Learning Page Order in Shuffled WOO Releases

Imagine you have a massive, chaotic pile of paper documents. Some are emails, some are legal contracts, some are spreadsheets, and some are scanned notes. A government agency (in the Netherlands) has dumped all these pages into a single PDF file, but they've been completely shuffled. The pages are mixed up like a deck of cards that's been thrown in the air.

Your job? Put the deck back in order.

This is exactly what the researchers in this paper tried to do. They took 5,461 of these "shuffled decks" (called WOO documents) and asked: Can a computer figure out the correct chronological order of the pages just by reading the text on them?

Here is the breakdown of their journey, explained with some everyday analogies.

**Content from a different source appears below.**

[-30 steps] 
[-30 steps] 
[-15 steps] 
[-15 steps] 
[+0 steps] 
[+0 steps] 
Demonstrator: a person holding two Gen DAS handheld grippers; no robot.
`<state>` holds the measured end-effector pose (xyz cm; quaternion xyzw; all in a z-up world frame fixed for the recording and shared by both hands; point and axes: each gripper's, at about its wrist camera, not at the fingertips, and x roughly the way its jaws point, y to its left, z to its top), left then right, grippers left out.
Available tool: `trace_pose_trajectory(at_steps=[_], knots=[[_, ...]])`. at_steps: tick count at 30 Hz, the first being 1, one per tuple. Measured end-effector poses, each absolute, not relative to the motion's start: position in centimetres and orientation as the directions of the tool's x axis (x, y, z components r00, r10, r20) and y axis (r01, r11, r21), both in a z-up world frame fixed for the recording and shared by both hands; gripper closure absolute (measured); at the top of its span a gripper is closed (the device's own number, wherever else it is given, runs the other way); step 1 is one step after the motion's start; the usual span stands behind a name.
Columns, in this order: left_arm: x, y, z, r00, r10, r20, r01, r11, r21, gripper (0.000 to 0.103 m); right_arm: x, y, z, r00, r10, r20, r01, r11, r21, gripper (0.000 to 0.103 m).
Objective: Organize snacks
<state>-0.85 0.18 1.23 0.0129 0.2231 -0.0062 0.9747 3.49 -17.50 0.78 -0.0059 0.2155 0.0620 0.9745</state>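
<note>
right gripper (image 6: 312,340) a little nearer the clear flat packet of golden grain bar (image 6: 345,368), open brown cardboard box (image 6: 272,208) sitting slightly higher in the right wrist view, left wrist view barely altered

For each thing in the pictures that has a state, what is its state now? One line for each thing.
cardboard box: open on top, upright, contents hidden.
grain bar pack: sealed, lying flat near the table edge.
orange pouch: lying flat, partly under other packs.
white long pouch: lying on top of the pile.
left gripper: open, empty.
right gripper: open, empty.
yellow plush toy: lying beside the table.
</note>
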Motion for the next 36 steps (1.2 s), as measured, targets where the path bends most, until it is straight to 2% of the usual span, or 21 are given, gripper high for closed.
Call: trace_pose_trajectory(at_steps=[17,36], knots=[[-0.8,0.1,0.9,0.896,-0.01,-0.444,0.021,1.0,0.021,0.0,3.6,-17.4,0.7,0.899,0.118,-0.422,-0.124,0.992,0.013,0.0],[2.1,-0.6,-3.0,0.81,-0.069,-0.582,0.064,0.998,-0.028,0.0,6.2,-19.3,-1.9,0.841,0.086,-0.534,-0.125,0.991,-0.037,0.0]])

1. The Problem: A Messy Puzzle with No Picture

Usually, when you try to order pages, you look for clues: "Page 1 says 'Dear Sir,' and Page 2 says 'Sincerely.'" But these government documents are a weird mix.

The Analogy: Imagine a puzzle where the pieces aren't from a picture of a cat, but a random mix of a map, a grocery list, a love letter, and a tax form. The end of one page might be a legal signature, and the very next page (in the real world) might be a completely unrelated email about lunch.
The Challenge: Because the content jumps around so wildly, there are no obvious "clues" to tell the computer which page comes next. It's like trying to solve a puzzle where the pieces don't actually fit together visually.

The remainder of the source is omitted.